PROBLEM TO SOLVE
Every line of the material is to be duplicated precisely.
----------------
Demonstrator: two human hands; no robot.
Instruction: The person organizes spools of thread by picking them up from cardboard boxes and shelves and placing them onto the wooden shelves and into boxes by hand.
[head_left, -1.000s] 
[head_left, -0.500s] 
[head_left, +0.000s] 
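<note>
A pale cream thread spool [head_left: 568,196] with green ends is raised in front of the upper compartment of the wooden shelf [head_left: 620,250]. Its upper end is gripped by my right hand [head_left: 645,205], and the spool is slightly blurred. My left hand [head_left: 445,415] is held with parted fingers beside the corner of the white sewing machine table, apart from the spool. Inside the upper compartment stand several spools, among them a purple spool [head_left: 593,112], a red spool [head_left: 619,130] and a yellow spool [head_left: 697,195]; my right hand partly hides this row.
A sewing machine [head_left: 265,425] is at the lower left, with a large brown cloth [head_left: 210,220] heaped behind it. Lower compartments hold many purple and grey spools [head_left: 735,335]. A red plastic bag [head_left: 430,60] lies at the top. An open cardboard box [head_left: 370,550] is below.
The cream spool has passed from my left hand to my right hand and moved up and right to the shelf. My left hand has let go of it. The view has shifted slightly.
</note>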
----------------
THE ANSWER
Demonstrator: two human hands; no robot.
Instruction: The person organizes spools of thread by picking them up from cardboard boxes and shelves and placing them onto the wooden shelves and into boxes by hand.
[head_left, -1.000s] 
[head_left, -0.500s] 
[head_left, +0.000s] 
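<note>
A pale cream thread spool [head_left: 568,196] with green ends is raised in front of the upper compartment of the wooden shelf [head_left: 620,250]. Its upper end is gripped by my right hand [head_left: 645,205], and the spool is slightly blurred. My left hand [head_left: 445,415] is held with parted fingers beside the corner of the white sewing machine table, apart from the spool. Inside the upper compartment stand several spools, among them a purple spool [head_left: 593,112], a red spool [head_left: 619,130] and a yellow spool [head_left: 697,195]; my right hand partly hides this row.
A sewing machine [head_left: 265,425] is at the lower left, with a large brown cloth [head_left: 210,220] heaped behind it. Lower compartments hold many purple and grey spools [head_left: 735,335]. A red plastic bag [head_left: 430,60] lies at the top. An open cardboard box [head_left: 370,550] is below.
The cream spool has passed from my left hand to my right hand and moved up and right to the shelf. My left hand has let go of it. The view has shifted slightly.
</note>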

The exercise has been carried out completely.